Gov’t orders probe of insurance agency, chief
The Department of Finance is investigating the Insurance Commission and its top official over a domestic steel manufacturer’s allegation that the DOF-attached agency had engaged in “cartelized transactions” with banks and insurance firms.
The DOF said Finance Secretary Carlos G. Dominguez III last Nov. 2 ordered National Treasurer Roberto B. Tan as well as Finance Undersecretary Bayani Agabin and Assistant Secretary Mark Dennis Joven to conduct an investigation on the agency as well as its head, Commissioner Emmanuel F. Dooc.
The investigation stemmed from an open letter addressed to President Duterte wherein Steel Corp. of the Philippines (SCP) chair and chief executive Abeto Uy “accused the Insurance Commission of inaction on the successive letters that the steel company sent to the [agency] over a span of almost eight years complaining about the alleged failure of nine of its 10 insurance companies to settle the separate claims for material damages and business interruption losses that SCP had sought from these insurers following the fires that struck the company’s cold rolling mill plant in Balayan, Batangas, in 2008 and again in 2009,” the DOF said.
Dominguez ordered the three DOF officials to submit on Nov. 15 a preliminary report on their investigation.
In his letter to the President, Uy said it was “doubtful if the Insurance Commission indeed is there to protect the insuring public, or in actuality protects the interest of the insurance companies,” further alleging that since Dooc was a former executive of an insurance firm, it was “also doubtful if the present Insurance Commissioner is fit to hold the position as he might be biased in favor of insurance companies he is very familiar and friendly with.”

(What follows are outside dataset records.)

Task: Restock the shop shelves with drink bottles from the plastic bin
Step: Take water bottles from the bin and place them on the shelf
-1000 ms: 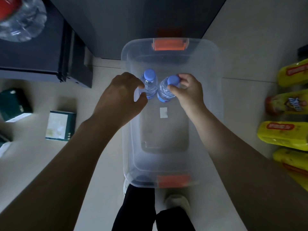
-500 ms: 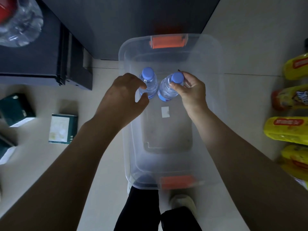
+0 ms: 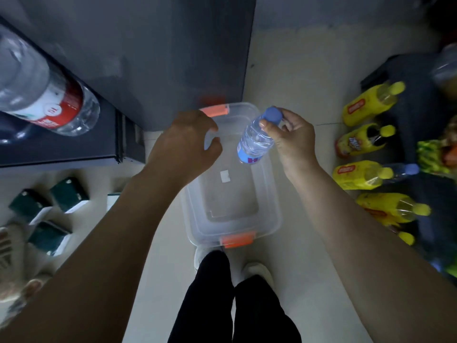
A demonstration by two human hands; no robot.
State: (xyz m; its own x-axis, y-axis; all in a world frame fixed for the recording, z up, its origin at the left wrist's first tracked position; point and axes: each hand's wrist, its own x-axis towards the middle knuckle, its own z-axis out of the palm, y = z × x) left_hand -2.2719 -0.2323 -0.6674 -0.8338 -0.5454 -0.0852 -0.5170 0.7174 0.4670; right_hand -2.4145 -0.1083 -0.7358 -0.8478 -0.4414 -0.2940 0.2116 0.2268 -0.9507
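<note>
The right hand [image 3: 294,142] pinches a small water bottle [image 3: 254,142] at the neck, thumb and fingers closed just under its blue cap [image 3: 272,115]. The bottle hangs tilted in the air above the far right part of the plastic bin [image 3: 274,209], touching neither wall nor base. The left hand [image 3: 180,147] is curled over the bin's far left corner; whether it grasps anything cannot be told, as the hand covers what lies beneath it. Risk one: the hold is high and narrow and the body swings free, so a slip would likely drop the bottle into the bin or onto the hard floor [image 3: 284,78]. Risk two: the bin sits just ahead of the person's shoes [image 3: 257,271], so a step forward could catch its near orange latch [image 3: 238,240]. Risk three: the yellow drink bottles [image 3: 368,103] stand crowded along the dark shelving [image 3: 420,100] at the right, and a careless placing could topple them. The floor is pale and smooth, the light dim. A dark cabinet [image 3: 160,58] stands beyond the bin, a large water bottle [image 3: 42,95] lies on a dark ledge at upper left, and green boxes [image 3: 68,196] lie on the floor at left
</note>
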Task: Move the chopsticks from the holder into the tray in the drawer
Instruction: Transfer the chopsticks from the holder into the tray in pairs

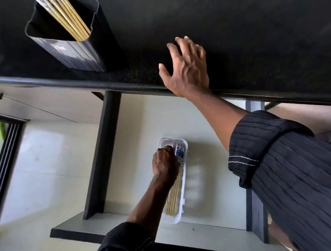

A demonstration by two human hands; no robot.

In a letter to the editor published in the Inquirer last Nov. 8, Dooc did not delve into the details and merits of the cases cited in SCP’s open letter, which he noted were pending in the Court of Appeals, but clarified that since these were administrative cases, the Insurance Commission’s jurisdiction “involves only the determination of the issue of whether or not insurance companies are guilty of unfair claim settlement and punishable with suspension or license revocation.”